--- WHAT THE TASK REQUIRES ---
Below this line is a set of entries; quote exactly the lines from the line that contains "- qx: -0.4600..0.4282" to the line that contains "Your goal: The", both lines included.

(Data entries)
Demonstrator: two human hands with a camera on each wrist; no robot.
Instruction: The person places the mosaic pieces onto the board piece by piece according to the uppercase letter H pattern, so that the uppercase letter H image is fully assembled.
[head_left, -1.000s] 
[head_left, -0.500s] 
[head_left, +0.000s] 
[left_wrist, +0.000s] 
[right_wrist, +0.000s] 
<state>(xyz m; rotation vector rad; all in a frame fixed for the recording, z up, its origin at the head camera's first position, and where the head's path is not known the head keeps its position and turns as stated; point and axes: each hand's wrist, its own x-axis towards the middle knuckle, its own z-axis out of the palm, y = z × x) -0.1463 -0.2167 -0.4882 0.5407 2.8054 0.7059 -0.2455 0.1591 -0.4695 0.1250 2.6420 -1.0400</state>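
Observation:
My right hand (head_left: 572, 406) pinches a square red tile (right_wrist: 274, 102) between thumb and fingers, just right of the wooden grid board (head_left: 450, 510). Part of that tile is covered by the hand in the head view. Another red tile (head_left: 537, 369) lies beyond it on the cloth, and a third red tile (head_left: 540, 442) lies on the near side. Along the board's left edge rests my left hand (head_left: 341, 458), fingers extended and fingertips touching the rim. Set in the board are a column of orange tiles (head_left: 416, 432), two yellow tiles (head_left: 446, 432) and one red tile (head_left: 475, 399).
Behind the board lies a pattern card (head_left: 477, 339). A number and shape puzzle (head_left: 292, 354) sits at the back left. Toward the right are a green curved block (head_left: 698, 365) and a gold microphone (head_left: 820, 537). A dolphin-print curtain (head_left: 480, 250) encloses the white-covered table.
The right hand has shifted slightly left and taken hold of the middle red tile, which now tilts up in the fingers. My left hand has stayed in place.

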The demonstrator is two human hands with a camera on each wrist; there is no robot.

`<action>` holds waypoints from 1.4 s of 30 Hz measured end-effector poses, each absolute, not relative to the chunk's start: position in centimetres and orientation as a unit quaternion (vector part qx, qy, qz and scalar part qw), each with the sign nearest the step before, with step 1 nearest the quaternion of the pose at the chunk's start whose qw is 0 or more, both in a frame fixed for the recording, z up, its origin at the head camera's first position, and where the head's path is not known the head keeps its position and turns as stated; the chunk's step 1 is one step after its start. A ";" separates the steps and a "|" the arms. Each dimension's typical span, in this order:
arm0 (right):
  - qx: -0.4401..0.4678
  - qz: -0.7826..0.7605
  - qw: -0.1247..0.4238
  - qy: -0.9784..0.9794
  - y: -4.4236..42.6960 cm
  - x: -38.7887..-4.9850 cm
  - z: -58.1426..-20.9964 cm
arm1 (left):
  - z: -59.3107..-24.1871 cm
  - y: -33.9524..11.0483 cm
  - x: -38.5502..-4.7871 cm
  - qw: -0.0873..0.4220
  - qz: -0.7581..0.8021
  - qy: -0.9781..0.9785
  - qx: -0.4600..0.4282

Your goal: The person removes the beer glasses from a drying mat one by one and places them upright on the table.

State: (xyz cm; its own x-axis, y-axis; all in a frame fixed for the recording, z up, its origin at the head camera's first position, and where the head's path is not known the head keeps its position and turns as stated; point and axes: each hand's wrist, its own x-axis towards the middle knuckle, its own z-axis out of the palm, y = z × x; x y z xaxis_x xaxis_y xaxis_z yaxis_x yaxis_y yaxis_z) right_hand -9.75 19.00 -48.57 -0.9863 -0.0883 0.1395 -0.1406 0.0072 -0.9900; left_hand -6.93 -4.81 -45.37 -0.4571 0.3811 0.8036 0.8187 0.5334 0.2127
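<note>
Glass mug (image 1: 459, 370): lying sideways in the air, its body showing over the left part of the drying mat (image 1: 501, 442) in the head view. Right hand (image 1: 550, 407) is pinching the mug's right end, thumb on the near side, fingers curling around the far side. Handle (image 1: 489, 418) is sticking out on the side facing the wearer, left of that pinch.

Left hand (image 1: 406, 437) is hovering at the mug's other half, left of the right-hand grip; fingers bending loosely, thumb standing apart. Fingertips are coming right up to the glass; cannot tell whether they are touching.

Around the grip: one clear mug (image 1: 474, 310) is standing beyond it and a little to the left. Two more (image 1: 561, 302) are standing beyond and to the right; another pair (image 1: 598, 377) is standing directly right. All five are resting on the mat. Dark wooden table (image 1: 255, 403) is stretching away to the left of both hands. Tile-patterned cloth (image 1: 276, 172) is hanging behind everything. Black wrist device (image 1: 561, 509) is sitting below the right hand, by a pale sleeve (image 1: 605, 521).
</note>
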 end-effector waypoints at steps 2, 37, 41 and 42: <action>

--- EXPECTED ANSWER ---
  - qx: -0.4600..0.4282

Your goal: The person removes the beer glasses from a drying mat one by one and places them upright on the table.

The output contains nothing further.